Would you write out all of the records that follow, exactly as they stand?
──────── LISTED ENTRIES ────────
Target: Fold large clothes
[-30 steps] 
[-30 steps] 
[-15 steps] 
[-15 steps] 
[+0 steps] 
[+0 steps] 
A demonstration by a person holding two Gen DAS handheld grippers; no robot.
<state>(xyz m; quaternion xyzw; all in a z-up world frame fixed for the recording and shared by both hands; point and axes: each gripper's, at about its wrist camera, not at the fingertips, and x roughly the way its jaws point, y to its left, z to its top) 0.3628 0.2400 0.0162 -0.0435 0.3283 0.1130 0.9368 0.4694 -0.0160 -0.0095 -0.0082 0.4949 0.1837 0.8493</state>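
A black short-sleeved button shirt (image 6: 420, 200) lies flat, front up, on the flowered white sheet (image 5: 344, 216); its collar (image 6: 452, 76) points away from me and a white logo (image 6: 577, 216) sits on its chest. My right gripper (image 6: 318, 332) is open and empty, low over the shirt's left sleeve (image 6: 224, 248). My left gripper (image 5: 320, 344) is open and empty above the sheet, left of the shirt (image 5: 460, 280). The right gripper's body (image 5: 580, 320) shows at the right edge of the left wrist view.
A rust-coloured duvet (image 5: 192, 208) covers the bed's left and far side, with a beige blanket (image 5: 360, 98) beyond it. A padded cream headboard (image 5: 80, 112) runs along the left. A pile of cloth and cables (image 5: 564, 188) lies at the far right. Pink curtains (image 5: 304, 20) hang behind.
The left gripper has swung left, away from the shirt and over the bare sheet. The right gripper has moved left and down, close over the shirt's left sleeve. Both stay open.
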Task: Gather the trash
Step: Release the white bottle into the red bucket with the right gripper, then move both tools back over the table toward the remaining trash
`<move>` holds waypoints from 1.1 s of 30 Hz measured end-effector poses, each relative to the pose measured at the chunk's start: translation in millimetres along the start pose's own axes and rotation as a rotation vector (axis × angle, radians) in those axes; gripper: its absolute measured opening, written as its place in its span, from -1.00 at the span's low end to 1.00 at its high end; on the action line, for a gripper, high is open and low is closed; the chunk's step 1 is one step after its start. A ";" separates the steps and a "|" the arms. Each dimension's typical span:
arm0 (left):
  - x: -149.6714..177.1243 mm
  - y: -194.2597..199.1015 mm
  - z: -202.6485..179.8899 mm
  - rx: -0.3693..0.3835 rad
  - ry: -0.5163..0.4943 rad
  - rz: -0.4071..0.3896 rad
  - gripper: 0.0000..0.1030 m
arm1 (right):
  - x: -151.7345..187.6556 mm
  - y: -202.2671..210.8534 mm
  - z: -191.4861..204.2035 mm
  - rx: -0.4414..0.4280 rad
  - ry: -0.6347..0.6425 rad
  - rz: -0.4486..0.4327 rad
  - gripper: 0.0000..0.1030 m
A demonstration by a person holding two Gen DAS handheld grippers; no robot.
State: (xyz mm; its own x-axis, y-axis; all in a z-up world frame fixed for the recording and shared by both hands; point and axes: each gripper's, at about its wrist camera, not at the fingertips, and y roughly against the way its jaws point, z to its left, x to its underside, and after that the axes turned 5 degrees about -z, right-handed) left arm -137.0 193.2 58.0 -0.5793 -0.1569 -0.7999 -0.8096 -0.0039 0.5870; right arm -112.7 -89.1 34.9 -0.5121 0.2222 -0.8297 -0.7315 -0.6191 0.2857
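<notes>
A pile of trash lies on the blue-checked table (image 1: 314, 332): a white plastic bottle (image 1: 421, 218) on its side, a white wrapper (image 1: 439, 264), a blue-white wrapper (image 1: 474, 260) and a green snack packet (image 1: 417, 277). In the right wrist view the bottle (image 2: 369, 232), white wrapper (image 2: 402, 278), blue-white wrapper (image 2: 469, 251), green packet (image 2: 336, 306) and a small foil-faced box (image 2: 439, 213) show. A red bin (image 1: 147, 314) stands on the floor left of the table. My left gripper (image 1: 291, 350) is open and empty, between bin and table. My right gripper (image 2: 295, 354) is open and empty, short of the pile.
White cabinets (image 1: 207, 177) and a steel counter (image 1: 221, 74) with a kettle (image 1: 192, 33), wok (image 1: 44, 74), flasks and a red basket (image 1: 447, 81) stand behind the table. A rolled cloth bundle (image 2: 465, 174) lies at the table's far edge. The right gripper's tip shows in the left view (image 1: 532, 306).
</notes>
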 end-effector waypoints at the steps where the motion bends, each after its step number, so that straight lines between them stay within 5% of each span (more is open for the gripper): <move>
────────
- **RESPONSE**
Target: Fold large clothes
[-30 steps] 
[-30 steps] 
[-15 steps] 
[-15 steps] 
[+0 steps] 
[+0 steps] 
A demonstration by a person holding two Gen DAS handheld grippers; no robot.
<state>(xyz m; quaternion xyzw; all in a z-up world frame fixed for the recording and shared by both hands; point and axes: each gripper's, at about its wrist camera, not at the fingertips, and x roughly the way its jaws point, y to its left, z to its top) 0.3628 0.2400 0.0162 -0.0435 0.3283 0.1130 0.9368 0.4694 -0.0160 -0.0095 -0.0082 0.4949 0.1837 0.8493</state>
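A black short-sleeved button shirt (image 6: 420, 200) lies flat, front up, on the flowered white sheet (image 5: 344, 216); its collar (image 6: 452, 76) points away from me and a white logo (image 6: 577, 216) sits on its chest. My right gripper (image 6: 318, 332) is open and empty, low over the shirt's left sleeve (image 6: 224, 248). My left gripper (image 5: 320, 344) is open and empty above the sheet, left of the shirt (image 5: 460, 280). The right gripper's body (image 5: 580, 320) shows at the right edge of the left wrist view.
A rust-coloured duvet (image 5: 192, 208) covers the bed's left and far side, with a beige blanket (image 5: 360, 98) beyond it. A padded cream headboard (image 5: 80, 112) runs along the left. A pile of cloth and cables (image 5: 564, 188) lies at the far right. Pink curtains (image 5: 304, 20) hang behind.
The left gripper has swung left, away from the shirt and over the bare sheet. The right gripper has moved left and down, close over the shirt's left sleeve. Both stay open.
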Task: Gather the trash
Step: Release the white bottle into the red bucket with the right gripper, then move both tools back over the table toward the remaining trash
`<move>` holds waypoints from 1.1 s of 30 Hz measured end-effector poses, each relative to the pose measured at the chunk's start: translation in millimetres along the start pose's own axes and rotation as a rotation vector (axis × angle, radians) in those axes; gripper: its absolute measured opening, written as its place in its span, from -1.00 at the span's low end to 1.00 at its high end; on the action line, for a gripper, high is open and low is closed; the chunk's step 1 is one step after its start. A ";" separates the steps and a "|" the arms. Each dimension's typical span:
arm0 (left):
  - x: -149.6714..177.1243 mm
  - y: -194.2597..199.1015 mm
  - z: -202.6485..179.8899 mm
  - rx: -0.3693..0.3835 rad
  - ry: -0.5163..0.4943 rad
  - rz: -0.4071..0.3896 rad
  - gripper: 0.0000..0.1030 m
arm1 (right):
  - x: -151.7345..187.6556 mm
  - y: -202.2671..210.8534 mm
  - z: -191.4861..204.2035 mm
  - rx: -0.4414..0.4280 rad
  - ry: -0.6347..0.6425 rad
  - rz: -0.4486..0.4327 rad
  - gripper: 0.0000..0.1030 m
A demonstration by a person holding two Gen DAS handheld grippers; no robot.
State: (xyz mm; its own x-axis, y-axis; all in a z-up world frame fixed for the recording and shared by both hands; point and axes: each gripper's, at about its wrist camera, not at the fingertips, and y roughly against the way its jaws point, z to its left, x to its underside, and after that the axes turned 5 degrees about -z, right-handed) left arm -137.0 193.2 58.0 -0.5793 -0.1569 -0.7999 -0.8096 -0.0039 0.5870; right arm -112.7 -89.1 34.9 -0.5121 0.2222 -0.8297 -0.7315 -0.6191 0.2857
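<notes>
A pile of trash lies on the blue-checked table (image 1: 314, 332): a white plastic bottle (image 1: 421, 218) on its side, a white wrapper (image 1: 439, 264), a blue-white wrapper (image 1: 474, 260) and a green snack packet (image 1: 417, 277). In the right wrist view the bottle (image 2: 369, 232), white wrapper (image 2: 402, 278), blue-white wrapper (image 2: 469, 251), green packet (image 2: 336, 306) and a small foil-faced box (image 2: 439, 213) show. A red bin (image 1: 147, 314) stands on the floor left of the table. My left gripper (image 1: 291, 350) is open and empty, between bin and table. My right gripper (image 2: 295, 354) is open and empty, short of the pile.
White cabinets (image 1: 207, 177) and a steel counter (image 1: 221, 74) with a kettle (image 1: 192, 33), wok (image 1: 44, 74), flasks and a red basket (image 1: 447, 81) stand behind the table. A rolled cloth bundle (image 2: 465, 174) lies at the table's far edge. The right gripper's tip shows in the left view (image 1: 532, 306).
</notes>
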 end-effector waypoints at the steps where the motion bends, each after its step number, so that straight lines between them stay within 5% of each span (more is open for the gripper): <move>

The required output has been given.